It's scary how much he looks like one of my econ professors in that picture _


----------



## TheSixthWheel (Mar 1, 2012)

I saw him use this live only a couple of nights ago in Melbourne AUS, and it sounded HUGE. I took note of how massive it sounded for a hollowbody and thought it may have been a rental which he was just making do with until I saw that inlay...
He played as many songs with this one as he did with his Peavey sig V's, and it sounded perfect through his rig. Although he went back to his old Peavey black bodied super strat w/ maple board for the standard tuned song Vampira (which was insane up front!).
He'd play with it for a song, then palm it off to his tech who'd be re-tuning it off to the side of the stage. Normal kid of activity, sure. But when he was changing back to it, I noticed his tech spending way less time checking the tuning of the 2 sig V's (white and silver) he was using. Could still have a couple of issues?


----------



## Hemi-Powered Drone (Mar 1, 2012)

Can this be a sig?
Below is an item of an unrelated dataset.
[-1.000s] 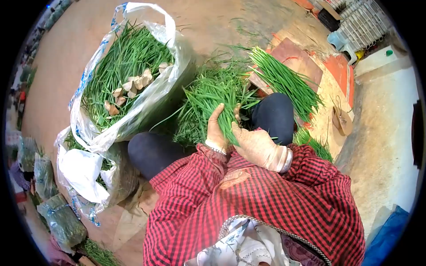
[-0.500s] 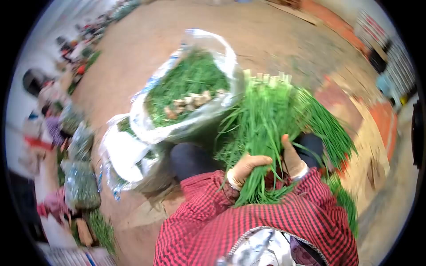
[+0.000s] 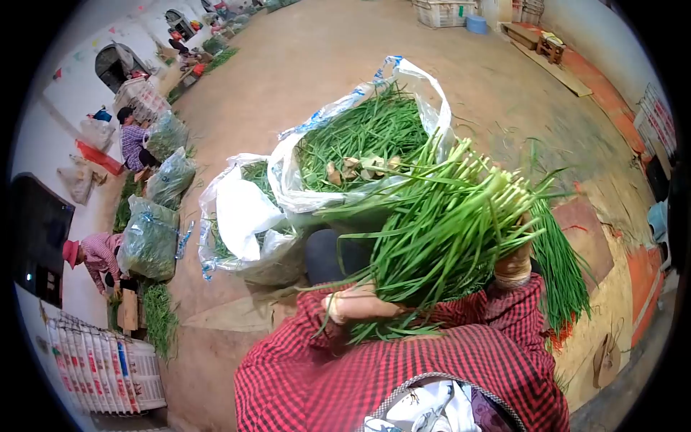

That thing is gorgeous! 

I'm going to assume that it's for one of his next albums, so I'm curious what he plans to use this for!

EDIT-



> Customer: Devin Townsend / *The Devin Thownsend*



What?

Is this some sort of inside joke? I've only been a fan for a little while so if it's a joke I don't get it.


----------



## Ironbird (Mar 1, 2012)

Man, that's one sick fiddle!


----------



## ROAR (Mar 1, 2012)

I don't think the typo is a joke,
if you read most of the specs it's riddled with little
things like that. Just translation errors. The site is German


----------



## Sir Applesauce (Mar 2, 2012)

By Odin's beard that thing is amazing!


----------



## Imalwayscold (Mar 2, 2012)

As much as I've always disliked Bigsbys that thing is absoloutley gorgeous!


----------



## sol niger 333 (Mar 2, 2012)

Gorgeous. So tasteful and uber classy. White maple figuring is amazing especially with the black hardware. Stunning design decisions and I love the use of the logo. DAT BACK


----------



## sell2792 (Mar 2, 2012)

No wonder he's keeping his eyes open, since it seems like Peavey totally fucked him on the launch of that guitar.


----------



## themike (Mar 2, 2012)

sell2792 said:


> No wonder he's keeping his eyes open, since it seems like Peavey totally fucked him on the launch of that guitar.


 
A nice, slow 3 year fucking.


----------



## Nitrobattery (Mar 2, 2012)

sell2792 said:


> No wonder he's keeping his eyes open, since it seems like Peavey totally fucked him on the launch of that guitar.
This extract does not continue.